Young Women's Preparatory Academy (YWPA) is a grade 6-12 magnet school for girls, located in the Little Havana neighborhood of Miami, Florida, United States. It is a part of Miami-Dade County Public Schools (MDCPS).

YWPA was the first public school established in South Florida that was only for girls.

The school was established in 2006, with a focus on mathematics, science, and technology. It had about 400 students as of 2012, and as of 2014 had about the same number.

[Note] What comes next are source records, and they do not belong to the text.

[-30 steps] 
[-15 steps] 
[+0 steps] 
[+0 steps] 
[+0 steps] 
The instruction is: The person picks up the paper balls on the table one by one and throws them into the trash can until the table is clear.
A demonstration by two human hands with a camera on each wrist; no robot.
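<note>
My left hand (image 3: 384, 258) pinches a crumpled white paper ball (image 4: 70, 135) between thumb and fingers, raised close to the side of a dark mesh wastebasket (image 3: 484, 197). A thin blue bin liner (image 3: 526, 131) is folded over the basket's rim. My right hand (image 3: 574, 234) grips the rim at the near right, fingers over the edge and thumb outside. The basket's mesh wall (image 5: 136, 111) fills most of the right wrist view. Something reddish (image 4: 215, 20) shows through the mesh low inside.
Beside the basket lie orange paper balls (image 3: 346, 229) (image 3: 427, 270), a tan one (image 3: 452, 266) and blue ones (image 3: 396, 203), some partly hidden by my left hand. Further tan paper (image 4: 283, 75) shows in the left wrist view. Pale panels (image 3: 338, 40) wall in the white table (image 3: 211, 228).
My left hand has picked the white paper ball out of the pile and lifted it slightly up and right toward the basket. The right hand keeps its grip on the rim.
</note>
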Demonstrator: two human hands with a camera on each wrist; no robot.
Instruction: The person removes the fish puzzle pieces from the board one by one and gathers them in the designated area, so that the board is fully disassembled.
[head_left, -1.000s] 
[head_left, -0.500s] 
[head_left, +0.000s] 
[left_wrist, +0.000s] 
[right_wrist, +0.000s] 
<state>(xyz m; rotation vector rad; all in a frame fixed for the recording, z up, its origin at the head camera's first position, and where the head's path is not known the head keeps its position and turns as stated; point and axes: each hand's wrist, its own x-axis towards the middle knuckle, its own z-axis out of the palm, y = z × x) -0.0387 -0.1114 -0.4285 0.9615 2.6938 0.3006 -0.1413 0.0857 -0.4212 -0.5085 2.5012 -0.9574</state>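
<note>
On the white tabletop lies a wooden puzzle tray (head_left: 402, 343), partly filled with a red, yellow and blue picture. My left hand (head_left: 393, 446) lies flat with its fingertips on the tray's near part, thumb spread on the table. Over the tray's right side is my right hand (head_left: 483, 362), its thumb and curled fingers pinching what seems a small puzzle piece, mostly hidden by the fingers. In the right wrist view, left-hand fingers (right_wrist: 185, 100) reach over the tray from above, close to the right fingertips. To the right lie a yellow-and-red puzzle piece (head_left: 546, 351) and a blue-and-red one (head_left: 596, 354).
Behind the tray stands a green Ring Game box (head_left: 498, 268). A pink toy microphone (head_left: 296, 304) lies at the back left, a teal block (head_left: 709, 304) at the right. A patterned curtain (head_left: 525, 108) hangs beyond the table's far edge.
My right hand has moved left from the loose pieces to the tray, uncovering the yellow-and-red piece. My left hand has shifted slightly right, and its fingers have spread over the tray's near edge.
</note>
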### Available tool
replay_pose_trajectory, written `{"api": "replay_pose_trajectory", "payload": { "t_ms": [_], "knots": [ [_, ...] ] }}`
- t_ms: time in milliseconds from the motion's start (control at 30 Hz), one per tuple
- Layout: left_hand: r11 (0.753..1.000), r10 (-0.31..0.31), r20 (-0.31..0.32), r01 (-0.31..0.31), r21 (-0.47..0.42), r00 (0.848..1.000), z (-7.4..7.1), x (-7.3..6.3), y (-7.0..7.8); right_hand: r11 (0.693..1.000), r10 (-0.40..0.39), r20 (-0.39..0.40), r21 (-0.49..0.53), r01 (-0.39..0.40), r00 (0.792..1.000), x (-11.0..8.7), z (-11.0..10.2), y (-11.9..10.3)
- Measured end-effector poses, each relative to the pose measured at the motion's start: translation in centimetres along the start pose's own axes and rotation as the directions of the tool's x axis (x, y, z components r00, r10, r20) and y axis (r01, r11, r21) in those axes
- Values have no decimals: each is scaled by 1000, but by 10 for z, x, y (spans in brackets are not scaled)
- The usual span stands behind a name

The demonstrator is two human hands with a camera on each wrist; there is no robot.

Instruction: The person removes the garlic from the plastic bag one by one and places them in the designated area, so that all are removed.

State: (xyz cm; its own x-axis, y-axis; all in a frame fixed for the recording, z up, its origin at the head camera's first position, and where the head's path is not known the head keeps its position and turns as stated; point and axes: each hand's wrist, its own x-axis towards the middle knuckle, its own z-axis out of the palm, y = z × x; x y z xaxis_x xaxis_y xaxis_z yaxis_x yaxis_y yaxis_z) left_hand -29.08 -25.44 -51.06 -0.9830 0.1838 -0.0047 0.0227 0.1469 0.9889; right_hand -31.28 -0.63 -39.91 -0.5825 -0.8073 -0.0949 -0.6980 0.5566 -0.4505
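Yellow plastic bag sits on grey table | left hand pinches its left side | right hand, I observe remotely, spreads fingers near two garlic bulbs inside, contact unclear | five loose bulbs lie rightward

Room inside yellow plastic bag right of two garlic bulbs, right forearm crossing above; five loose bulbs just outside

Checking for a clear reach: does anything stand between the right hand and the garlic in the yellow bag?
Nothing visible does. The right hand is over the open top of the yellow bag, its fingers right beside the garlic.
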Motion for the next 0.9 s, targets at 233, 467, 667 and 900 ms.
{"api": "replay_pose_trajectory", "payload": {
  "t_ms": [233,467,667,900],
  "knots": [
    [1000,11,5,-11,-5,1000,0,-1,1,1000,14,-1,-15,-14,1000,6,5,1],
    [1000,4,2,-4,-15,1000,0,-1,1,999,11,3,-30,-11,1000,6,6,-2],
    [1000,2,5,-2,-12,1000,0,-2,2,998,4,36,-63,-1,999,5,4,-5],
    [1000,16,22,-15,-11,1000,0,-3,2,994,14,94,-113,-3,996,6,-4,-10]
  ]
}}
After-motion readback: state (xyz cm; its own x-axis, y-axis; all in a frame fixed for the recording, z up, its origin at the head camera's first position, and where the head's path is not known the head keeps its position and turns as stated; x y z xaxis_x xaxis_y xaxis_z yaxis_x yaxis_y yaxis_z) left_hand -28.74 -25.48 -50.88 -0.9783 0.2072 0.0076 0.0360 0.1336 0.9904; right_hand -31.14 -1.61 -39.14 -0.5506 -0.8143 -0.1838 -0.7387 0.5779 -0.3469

 Concepción I. Martinez is the principal.

Programs
Young Women's Preparatory Academy is a selective public secondary school in Miami, Fl, admitting less than 10% of applicants for the fall semester of 2011. Albeit the school's main track specializes highly in mathematics and sciences, the small class sizes allows for there to be more focus on the needs of each individual student, allowing counselors to structure a program that will help each student learn and gather experience in line with their goals past secondary school. 
A strength in Young Women's Preparatory Academy lies in the accessibility of the faculty members and the passion that all of the professors convey in their work. 
Professors are known for constructing a rigorous course curriculum, however, their accessibility and empathy for their students allows the opportunity for students to gather knowledge in an area at a depth beyond what their peers outside of the school would be receiving. 
Mathematics, sciences, and language arts in Young Women's Preparatory Academy are advanced, a year ahead of all other public school in MDCPS (Miami-Dade-Public-Schools). All subjects are taught with a multi-disciplinary approach, allowing for students to develop a context for the material they are learning.

Academic achievements
Circa 2012, U.S. News & World Report ranked YWPA #26 in the United States and #2 in Florida. As of that year, 300 girls were on the school's waiting list.

In 2013, YWPA won a Magnet Schools of Excellence Award from the Magnet Schools of America.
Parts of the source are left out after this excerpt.